Planking has its origins in England, where two kids created a game the called “The Lying Down Game.” The game slowly spread around the world and when it reached America 14 years later, boom! People everywhere became infatuated with planking.
“It’s not just a hobby; it’s a lifestyle,” said Coward.
When asked the reasons why she does such things, Coward said, “It is hilarious because we just try to find the weirdest or craziest places to plank. You have this sense of accomplishment when you find somewhere to plank that is really cool.”
People have witnessed students planking everywhere from top of cars, to balancing on fire hydrants, to laying on the roof of buildings.
Jacob Melvin, a sophomore and hard-core planker, said, “It all started when me and my friends would see pictures, and we wanted to just out-do everyone. We’ve planked on top of a basketball hoop, a bike and a soccer goal.”
However, not all students are captivated by this new craze.
Brooks Jordan, senior and non-planker, said, “I don’t particularly see the point. If people want to go plank on a roof with the risk of falling off and getting hurt, that’s their choice.”
Then for those who want to try another side of planking, there is owling. Owling incorporates crouching down in places in an attempt to look like an owl.
Coward said, “Owling is a little twist off planking that is still fun but requires less of an ab workout since you don’t have to try to balance as straight as you can on top of something.”
Meanwhile Jordan, yet again, is not a fan. He said, “Owling just looks like people are pooping.”
Planking and owling are born out of boredom, but quickly become a contest. At first, teens just want something to do, want some new way to have fun. But how is just laying down somewhere fun?
Coward said, “It kind of turns into a competition.” Many students explain that they see pictures of other students going planking or owling in crazy places and think, “I can beat that.” Out of this competitiveness comes some of the more outrageous and spontaneous photos. Every planker or owler wants the reputation of being the best, the most hard-core.
Planking and owling can be dangerous too though. On May 21, 2011, a 20-year-old Australian died after losing his balance while planking on a seventh story balcony.
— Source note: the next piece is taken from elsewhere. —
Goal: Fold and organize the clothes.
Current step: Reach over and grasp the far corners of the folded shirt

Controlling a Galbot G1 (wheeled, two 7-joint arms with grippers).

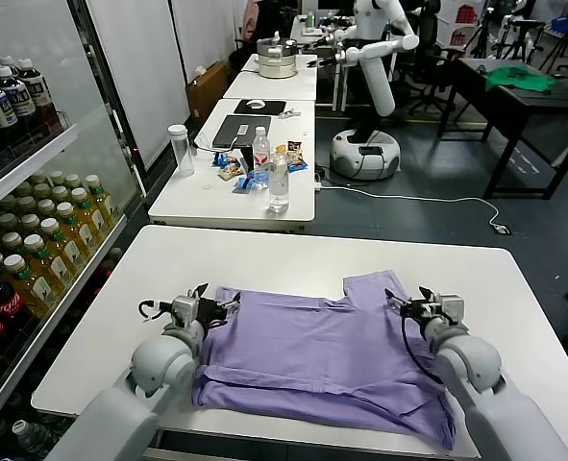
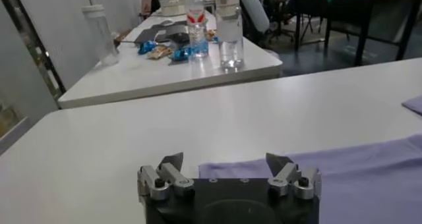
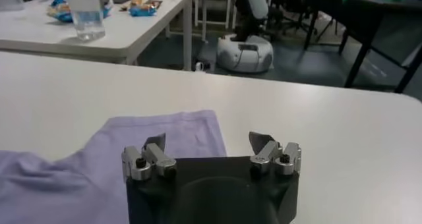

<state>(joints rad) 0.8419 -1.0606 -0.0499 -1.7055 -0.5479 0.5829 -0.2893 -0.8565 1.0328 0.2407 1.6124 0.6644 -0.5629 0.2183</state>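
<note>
Lavender T-shirt spread flat on white table, left gripper positioned at shirt's left edge, jaws wide apart, nothing held, right gripper positioned at shirt's right sleeve, jaws parted, nothing gripped

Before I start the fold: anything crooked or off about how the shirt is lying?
Yes. The lavender T-shirt lies askew on the white table, rumpled, with only one sleeve showing, near the right gripper. Left gripper sits at its opposite corner.

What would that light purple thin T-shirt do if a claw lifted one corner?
The light purple thin T-shirt would probably droop limply: it lies flat with soft wrinkles. It looks light, so pushing may bunch it on the smooth white table. Both open grippers, left and right, hold nothing.
</note>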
For the ambitious few who want to take these shenanigans a step further, try coning. While different from owling and planking, coning still falls into that same category of unusual, competitive ways to have fun.
When coning, one must travel to a fast food restaurant and purchase an ice cream cone. When the worker attempts to hand over the cone, one seizes the ice cream, just leaving the cone. Coning diverges a bit from the path of planking and coning though. It incorporates other unsuspecting people in the prank.
Alex Churn, a junior and Goodberry’s employee, has been coned while working. Churn said, “At first I was like what the heck?! But then I realized what had happened and started laughing, but I’ve actually gone coning before.”
Not all workers are OKAY with this new coning trend. Many students reported that following their seizure of the ice cream, the attendant at the eatery would react badly such as throwing the cone down angrily on the sidewalk or yelling after “those dang kids.”
Coward, who also participates in coning activites, said, “It is just so funny especially to just see their faces when you take the ice cream.”
Jordan stays consistently cynical with his views on coning. Jordan said, “Dumb people need to find new hobbies.”
All three of these awkward acts seem to draw laughs, despite the obvious fact that there is really no point in doing them.
Teens everywhere are carrying out these random activities; some do them to pass time, some just to get some laughs, while some want those bragging rights. Rather than getting into trouble, sucked into doing drugs, or participating in other mischievous acts, owling, planking, and coning have taken over. Despite the risks some people take while planking, they are creative, safer ways for kids to spend time while stuck in these four years of high school.